======== Information provided

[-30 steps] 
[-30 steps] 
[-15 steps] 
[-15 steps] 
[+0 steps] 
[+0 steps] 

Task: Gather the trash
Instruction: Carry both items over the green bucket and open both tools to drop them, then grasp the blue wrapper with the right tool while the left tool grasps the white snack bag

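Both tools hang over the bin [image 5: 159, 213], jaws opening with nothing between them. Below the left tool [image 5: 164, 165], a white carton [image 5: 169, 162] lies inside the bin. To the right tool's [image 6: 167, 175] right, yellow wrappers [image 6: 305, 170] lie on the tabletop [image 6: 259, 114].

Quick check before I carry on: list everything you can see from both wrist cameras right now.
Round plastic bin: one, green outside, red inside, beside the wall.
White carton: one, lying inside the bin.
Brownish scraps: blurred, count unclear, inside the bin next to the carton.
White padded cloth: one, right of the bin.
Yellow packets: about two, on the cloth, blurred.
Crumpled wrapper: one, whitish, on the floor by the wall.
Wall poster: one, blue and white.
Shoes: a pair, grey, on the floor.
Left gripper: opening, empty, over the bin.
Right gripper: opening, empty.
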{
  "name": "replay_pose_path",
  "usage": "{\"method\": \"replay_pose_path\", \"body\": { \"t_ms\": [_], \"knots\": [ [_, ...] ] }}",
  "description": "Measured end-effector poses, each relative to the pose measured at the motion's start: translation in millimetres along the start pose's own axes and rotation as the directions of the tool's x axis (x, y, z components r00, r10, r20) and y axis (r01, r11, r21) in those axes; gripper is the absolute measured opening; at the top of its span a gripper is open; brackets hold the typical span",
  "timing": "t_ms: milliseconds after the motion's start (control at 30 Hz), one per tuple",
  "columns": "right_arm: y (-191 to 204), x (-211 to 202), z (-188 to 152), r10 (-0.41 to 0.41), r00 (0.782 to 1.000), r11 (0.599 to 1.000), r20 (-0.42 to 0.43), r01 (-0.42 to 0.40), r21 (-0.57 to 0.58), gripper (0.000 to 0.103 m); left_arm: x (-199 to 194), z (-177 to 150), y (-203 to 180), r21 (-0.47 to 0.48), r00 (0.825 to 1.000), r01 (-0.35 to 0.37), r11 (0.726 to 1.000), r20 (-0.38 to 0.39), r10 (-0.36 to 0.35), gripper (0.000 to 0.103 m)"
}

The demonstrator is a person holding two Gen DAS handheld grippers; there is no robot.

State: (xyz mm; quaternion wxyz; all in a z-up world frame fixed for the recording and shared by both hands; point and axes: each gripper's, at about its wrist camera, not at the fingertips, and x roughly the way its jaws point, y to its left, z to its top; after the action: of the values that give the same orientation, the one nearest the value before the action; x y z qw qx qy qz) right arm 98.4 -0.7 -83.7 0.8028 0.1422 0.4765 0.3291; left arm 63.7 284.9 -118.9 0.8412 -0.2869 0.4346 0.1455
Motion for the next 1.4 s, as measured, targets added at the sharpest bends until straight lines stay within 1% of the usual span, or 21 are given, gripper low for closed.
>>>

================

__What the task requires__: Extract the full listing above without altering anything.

__Written response__:
[-30 steps] 
[-30 steps] 
[-15 steps] 
[-15 steps] 
[+0 steps] 
[+0 steps] 

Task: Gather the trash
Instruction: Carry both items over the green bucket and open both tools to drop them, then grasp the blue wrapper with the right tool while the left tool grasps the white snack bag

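Both tools hang over the bin [image 5: 159, 213], jaws opening with nothing between them. Below the left tool [image 5: 164, 165], a white carton [image 5: 169, 162] lies inside the bin. To the right tool's [image 6: 167, 175] right, yellow wrappers [image 6: 305, 170] lie on the tabletop [image 6: 259, 114].

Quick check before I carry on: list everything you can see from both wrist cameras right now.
Round plastic bin: one, green outside, red inside, beside the wall.
White carton: one, lying inside the bin.
Brownish scraps: blurred, count unclear, inside the bin next to the carton.
White padded cloth: one, right of the bin.
Yellow packets: about two, on the cloth, blurred.
Crumpled wrapper: one, whitish, on the floor by the wall.
Wall poster: one, blue and white.
Shoes: a pair, grey, on the floor.
Left gripper: opening, empty, over the bin.
Right gripper: opening, empty.
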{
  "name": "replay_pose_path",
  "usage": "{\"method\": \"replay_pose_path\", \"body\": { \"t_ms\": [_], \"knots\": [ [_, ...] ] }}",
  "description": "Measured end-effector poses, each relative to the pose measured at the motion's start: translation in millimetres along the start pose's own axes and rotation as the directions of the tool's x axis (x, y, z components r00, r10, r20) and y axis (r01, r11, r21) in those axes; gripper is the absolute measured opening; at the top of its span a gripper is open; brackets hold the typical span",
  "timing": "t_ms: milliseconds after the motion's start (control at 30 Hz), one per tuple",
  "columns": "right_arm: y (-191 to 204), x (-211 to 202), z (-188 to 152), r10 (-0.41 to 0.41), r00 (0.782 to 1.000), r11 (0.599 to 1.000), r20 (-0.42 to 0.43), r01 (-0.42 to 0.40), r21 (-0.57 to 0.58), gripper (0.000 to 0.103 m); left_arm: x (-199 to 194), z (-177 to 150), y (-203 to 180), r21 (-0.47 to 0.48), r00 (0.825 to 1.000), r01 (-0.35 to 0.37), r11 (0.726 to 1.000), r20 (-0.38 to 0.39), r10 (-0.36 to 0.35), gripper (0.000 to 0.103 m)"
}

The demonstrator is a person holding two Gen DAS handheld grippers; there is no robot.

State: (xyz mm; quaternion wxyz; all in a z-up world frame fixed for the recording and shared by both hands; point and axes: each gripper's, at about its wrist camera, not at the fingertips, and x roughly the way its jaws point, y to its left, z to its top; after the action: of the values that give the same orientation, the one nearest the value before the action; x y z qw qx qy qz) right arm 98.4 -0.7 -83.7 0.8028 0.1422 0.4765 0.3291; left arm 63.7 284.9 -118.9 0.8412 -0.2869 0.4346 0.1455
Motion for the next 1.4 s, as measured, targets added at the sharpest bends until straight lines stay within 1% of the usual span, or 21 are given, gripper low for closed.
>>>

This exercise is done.